# [Work item]
Dropping every picture, set down exactly the lines in the entries below, starting with the line with "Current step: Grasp" and going on through the line with "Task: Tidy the".

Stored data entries
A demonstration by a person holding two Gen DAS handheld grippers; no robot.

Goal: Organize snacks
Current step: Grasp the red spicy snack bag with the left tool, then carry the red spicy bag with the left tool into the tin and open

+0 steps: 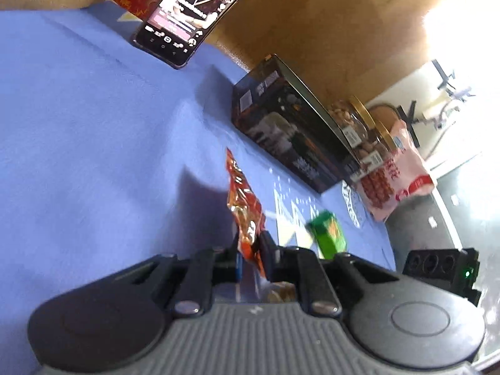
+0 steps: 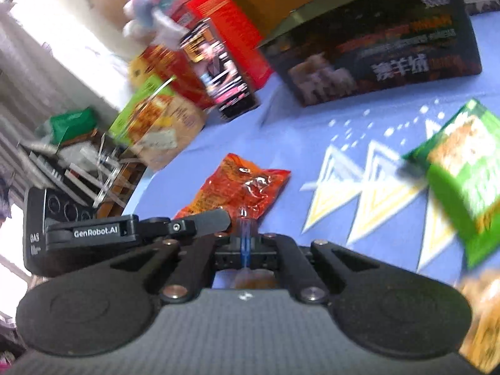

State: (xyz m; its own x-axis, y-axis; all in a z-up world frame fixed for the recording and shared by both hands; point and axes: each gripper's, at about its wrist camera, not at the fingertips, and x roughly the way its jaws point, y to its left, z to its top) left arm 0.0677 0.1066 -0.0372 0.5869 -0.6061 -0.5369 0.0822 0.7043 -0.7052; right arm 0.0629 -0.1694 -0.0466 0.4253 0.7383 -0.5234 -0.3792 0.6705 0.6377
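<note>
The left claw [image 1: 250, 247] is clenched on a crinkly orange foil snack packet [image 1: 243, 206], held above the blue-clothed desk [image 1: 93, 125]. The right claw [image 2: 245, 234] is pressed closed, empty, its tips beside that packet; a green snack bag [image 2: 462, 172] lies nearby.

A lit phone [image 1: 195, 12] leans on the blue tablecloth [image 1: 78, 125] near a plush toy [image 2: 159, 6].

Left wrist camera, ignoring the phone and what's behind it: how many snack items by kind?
Bags: 3 (crinkly orange-red foil packet in the left claw, green packet, pink-and-white pouch)
Jars: 2 (nearer gold-lidded clear jar, farther gold-lidded clear jar)
Boxes: 1 (large black carton)
Total: 6
</note>
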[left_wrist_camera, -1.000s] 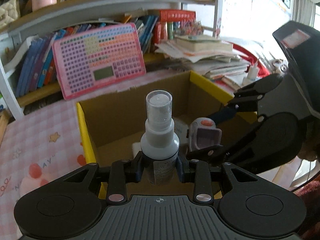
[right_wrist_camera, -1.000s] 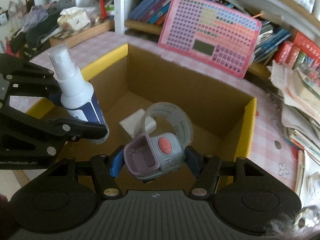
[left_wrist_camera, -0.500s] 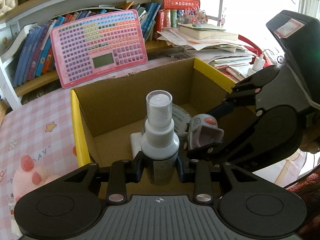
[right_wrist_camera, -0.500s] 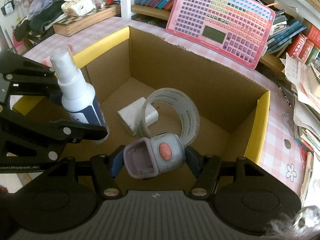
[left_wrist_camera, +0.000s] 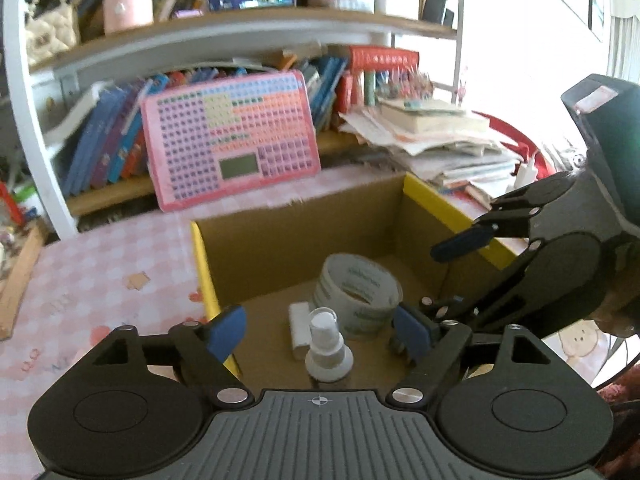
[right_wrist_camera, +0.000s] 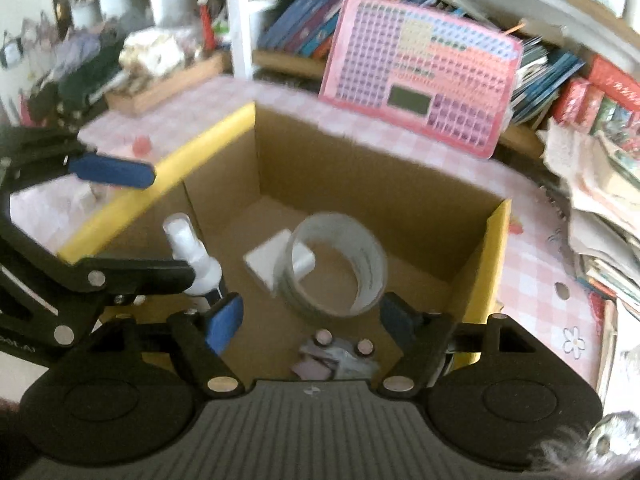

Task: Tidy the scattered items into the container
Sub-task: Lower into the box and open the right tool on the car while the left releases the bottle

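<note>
The cardboard box (left_wrist_camera: 304, 220) with yellow flaps stands on the pink checked table; it also shows in the right wrist view (right_wrist_camera: 404, 204). Inside it are a tape roll (left_wrist_camera: 356, 294) (right_wrist_camera: 338, 268), a small white block (left_wrist_camera: 299, 330) (right_wrist_camera: 272, 264), the white spray bottle (left_wrist_camera: 328, 346) (right_wrist_camera: 196, 254) and the grey-purple gadget (right_wrist_camera: 334, 356) at the near wall. My left gripper (left_wrist_camera: 320, 330) is open above the spray bottle. My right gripper (right_wrist_camera: 310, 316) is open above the gadget. Both hold nothing.
A pink keyboard toy (left_wrist_camera: 230, 148) (right_wrist_camera: 424, 76) leans against a bookshelf behind the box. Stacked papers and books (left_wrist_camera: 432, 140) lie to the right of the box. A wooden tray (right_wrist_camera: 164, 84) with clutter sits at the far left.
Both grippers have opened. The spray bottle dropped from my left gripper into the box, and the gadget dropped from my right gripper onto the box floor. Both grippers have risen.
</note>
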Motion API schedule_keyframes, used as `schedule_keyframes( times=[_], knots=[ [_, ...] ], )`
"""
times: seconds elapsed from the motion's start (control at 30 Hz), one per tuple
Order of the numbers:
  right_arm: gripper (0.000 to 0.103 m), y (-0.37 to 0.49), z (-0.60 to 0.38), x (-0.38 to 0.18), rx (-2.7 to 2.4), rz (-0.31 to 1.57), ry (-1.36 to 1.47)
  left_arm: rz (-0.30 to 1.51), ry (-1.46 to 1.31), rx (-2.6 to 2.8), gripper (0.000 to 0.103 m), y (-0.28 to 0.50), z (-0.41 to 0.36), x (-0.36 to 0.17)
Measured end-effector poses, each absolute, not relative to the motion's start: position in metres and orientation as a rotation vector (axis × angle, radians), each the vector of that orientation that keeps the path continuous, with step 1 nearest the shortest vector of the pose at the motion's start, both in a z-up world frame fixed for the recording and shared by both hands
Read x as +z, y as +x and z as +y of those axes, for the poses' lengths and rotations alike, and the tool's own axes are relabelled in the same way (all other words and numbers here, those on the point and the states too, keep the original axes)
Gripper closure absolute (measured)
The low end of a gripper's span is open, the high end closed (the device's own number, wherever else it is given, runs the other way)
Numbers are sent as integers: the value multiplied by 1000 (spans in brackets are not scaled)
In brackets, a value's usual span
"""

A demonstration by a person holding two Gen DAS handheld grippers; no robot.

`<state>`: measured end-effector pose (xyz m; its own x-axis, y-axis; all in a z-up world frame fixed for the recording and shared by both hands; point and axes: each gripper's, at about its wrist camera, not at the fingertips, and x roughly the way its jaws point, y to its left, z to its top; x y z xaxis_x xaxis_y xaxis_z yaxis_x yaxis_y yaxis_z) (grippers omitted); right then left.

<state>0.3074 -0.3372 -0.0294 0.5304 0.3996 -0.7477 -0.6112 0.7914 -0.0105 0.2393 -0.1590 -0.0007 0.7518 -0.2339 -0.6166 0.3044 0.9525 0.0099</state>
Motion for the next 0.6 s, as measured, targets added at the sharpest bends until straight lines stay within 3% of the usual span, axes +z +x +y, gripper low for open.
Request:
schedule_keyframes(
  times=[0.6],
  knots=[
    [29, 225, -343, 9, 376, 613, -73, 507, 32, -286, 15, 166, -109, 31]
  ],
)
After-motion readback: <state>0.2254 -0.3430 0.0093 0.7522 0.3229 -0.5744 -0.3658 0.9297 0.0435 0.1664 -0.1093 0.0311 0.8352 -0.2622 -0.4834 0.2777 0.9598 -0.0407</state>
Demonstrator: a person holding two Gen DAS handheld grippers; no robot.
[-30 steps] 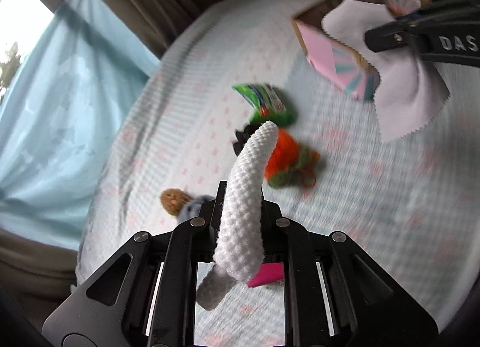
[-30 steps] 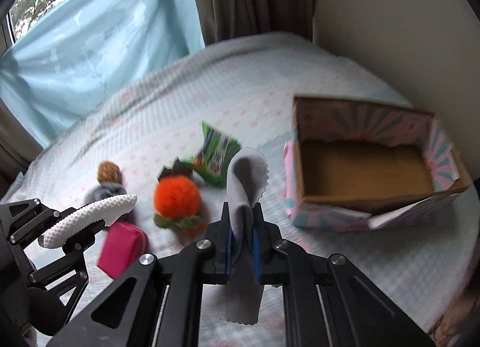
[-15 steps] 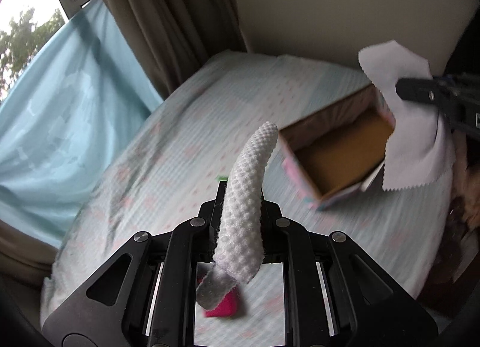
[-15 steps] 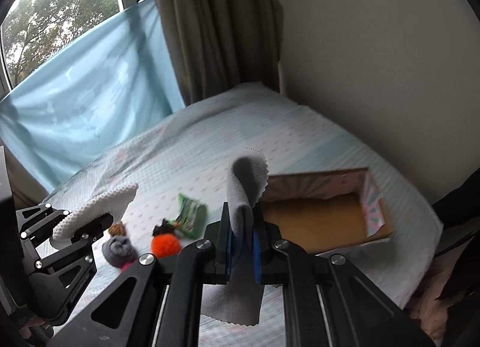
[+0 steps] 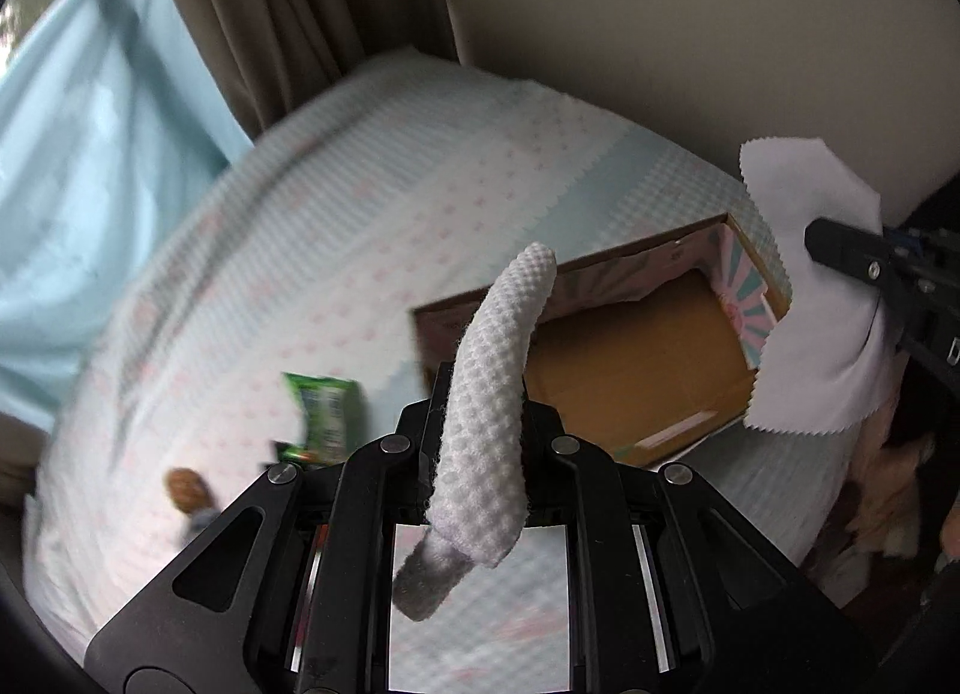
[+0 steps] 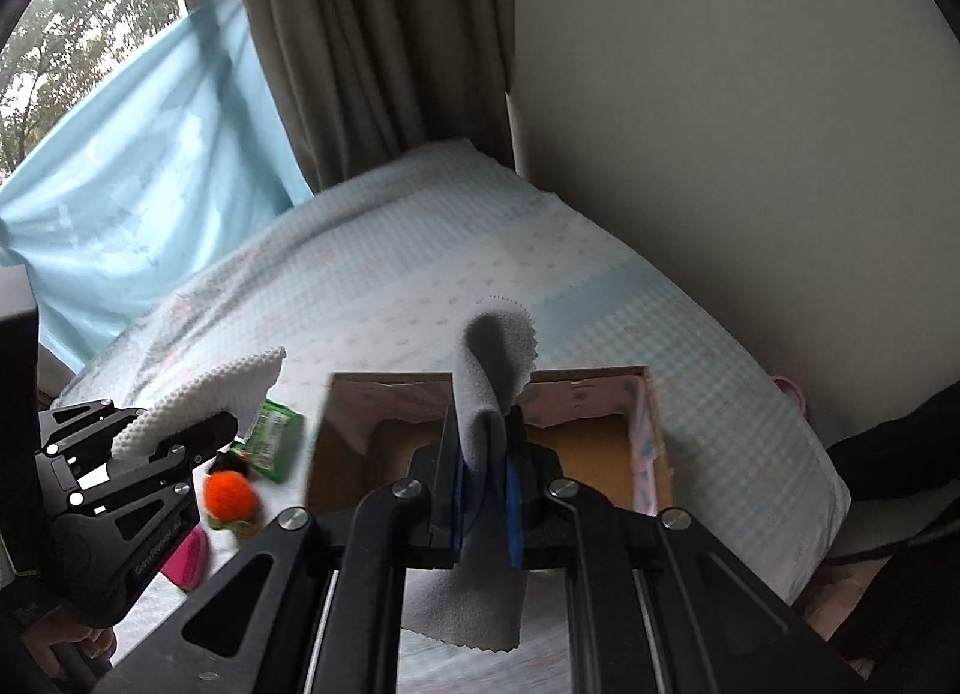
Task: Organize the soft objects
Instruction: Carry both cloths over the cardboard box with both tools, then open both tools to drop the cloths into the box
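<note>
Legible text is confined to one item: an embossed maker's mark on the side plate of the left gripper (image 6: pixel 201 430), seen from the right wrist camera, too faint to read with certainty. The green packet (image 6: pixel 273 439) just ahead of that gripper carries print, blurred and unreadable. No other markings can be read.

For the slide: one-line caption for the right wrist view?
Right hand-held gripper pinches a grey cloth above the open cardboard box on the bed.
</note>
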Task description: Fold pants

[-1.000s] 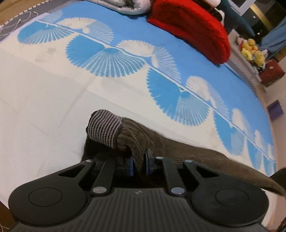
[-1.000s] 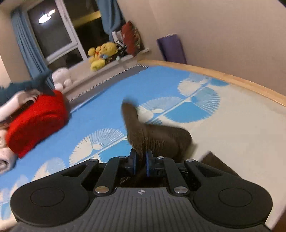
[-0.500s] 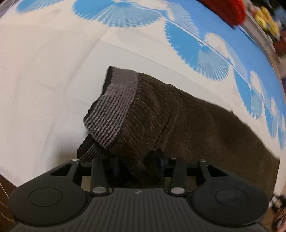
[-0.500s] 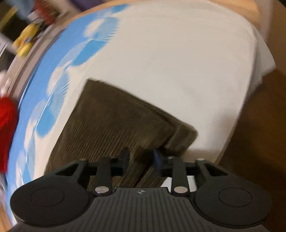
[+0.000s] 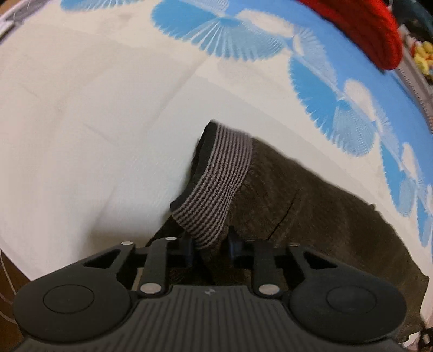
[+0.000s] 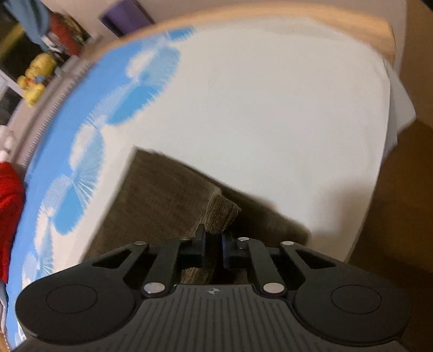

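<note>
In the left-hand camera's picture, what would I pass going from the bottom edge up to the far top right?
left gripper → striped waistband of the brown pants → white bedsheet → blue fan-print band → red cushion → yellow plush toys.

You have one pair of brown pants (image 5: 311,205) on the bed (image 5: 94,121), and it shows one striped cuff (image 5: 216,186). You hold two tongs, one in each hand: the left tongs (image 5: 210,249) and the right tongs (image 6: 213,243). There is one bedsheet (image 6: 270,108) with blue fan shapes; at least four fans are clear in the left view. You can count one red cushion (image 5: 362,29), one yellow plush toy (image 6: 36,77) and one purple roll (image 6: 127,16).
</note>
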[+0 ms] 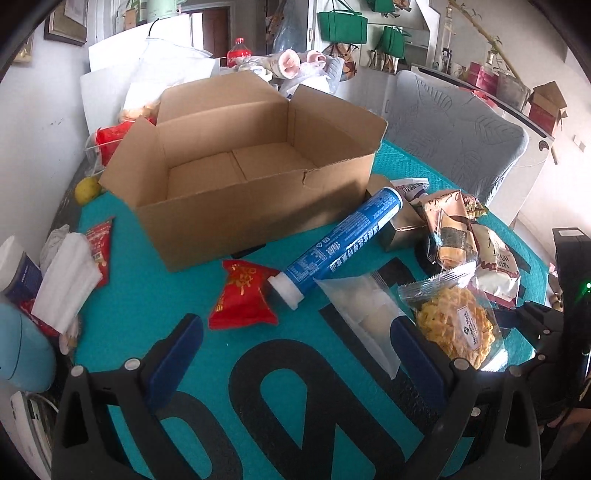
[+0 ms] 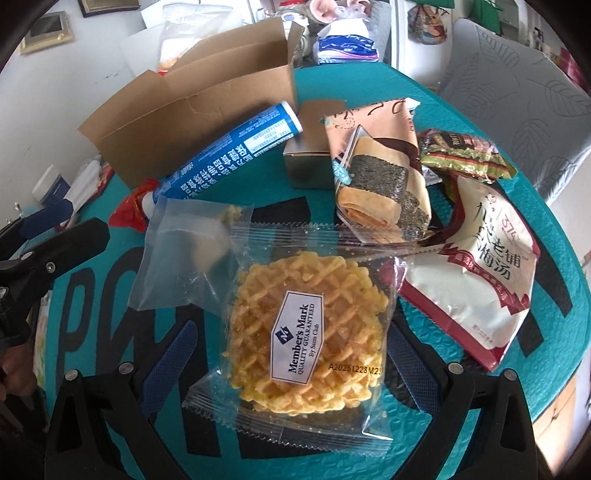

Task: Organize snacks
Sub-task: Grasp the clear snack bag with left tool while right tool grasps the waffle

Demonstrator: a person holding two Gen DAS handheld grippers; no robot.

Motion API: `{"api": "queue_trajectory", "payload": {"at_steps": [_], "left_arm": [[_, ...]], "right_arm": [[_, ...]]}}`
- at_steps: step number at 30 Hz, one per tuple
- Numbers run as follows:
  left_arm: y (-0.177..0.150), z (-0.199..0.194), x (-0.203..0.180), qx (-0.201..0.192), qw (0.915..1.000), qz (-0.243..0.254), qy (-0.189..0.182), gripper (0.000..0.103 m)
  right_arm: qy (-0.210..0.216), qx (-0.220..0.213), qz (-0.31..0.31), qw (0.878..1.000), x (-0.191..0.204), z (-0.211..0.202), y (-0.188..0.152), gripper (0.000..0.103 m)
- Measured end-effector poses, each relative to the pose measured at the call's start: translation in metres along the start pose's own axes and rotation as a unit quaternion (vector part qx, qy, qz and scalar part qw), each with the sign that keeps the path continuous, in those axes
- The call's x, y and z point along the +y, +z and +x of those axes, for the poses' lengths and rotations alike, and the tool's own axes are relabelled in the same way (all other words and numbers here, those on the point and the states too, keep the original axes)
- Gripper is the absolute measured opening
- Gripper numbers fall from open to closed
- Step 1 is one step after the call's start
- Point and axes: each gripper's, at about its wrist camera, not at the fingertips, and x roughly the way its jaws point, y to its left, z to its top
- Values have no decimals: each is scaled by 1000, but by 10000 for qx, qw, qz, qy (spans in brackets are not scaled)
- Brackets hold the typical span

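Right wrist: right gripper [image 2: 291,365] fingers spread wide around waffle packet [image 2: 306,332]; left gripper [image 1: 295,350] fingers likewise wide, empty.

- White walls [image 1: 33,122] carry framed pictures [image 1: 65,26].
- A grey leaf-patterned chair [image 1: 458,136] stands behind the bench.
- Green bags [image 1: 341,26] hang beyond, possibly on hooks.
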Motion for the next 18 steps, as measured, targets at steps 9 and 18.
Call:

# [Answer space]
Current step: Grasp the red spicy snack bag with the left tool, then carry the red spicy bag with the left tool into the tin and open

+0 steps: 
+0 steps: 

State: (xyz m; its own x-axis, y-axis; all in a z-up world frame fixed for the recording and shared by both hands; point and axes: each gripper's, at about its wrist camera, not at the fingertips, and x roughly the way its jaws point, y to its left, z to its top) left arm 0.0677 0.1066 -0.0372 0.5869 -0.6061 -0.5369 0.0822 0.7043 -0.7052; right arm 0.0629 -0.1694 -0.0466 0.4253 0.7383 -0.5234 -0.3792 0.6705 0.6377
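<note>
The left claw [image 1: 250, 247] is clenched on a crinkly orange foil snack packet [image 1: 243, 206], held above the blue-clothed desk [image 1: 93, 125]. The right claw [image 2: 245, 234] is pressed closed, empty, its tips beside that packet; a green snack bag [image 2: 462, 172] lies nearby.

A lit phone [image 1: 195, 12] leans on the blue tablecloth [image 1: 78, 125] near a plush toy [image 2: 159, 6].

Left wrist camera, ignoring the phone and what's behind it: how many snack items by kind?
Bags: 3 (crinkly orange-red foil packet in the left claw, green packet, pink-and-white pouch)
Jars: 2 (nearer gold-lidded clear jar, farther gold-lidded clear jar)
Boxes: 1 (large black carton)
Total: 6
</note>
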[left_wrist_camera, -1.000s] 
[right_wrist_camera, -1.000s] 
[left_wrist_camera, -0.500s] 
[right_wrist_camera, -0.500s] 
[left_wrist_camera, +0.000s] 
[right_wrist_camera, +0.000s] 

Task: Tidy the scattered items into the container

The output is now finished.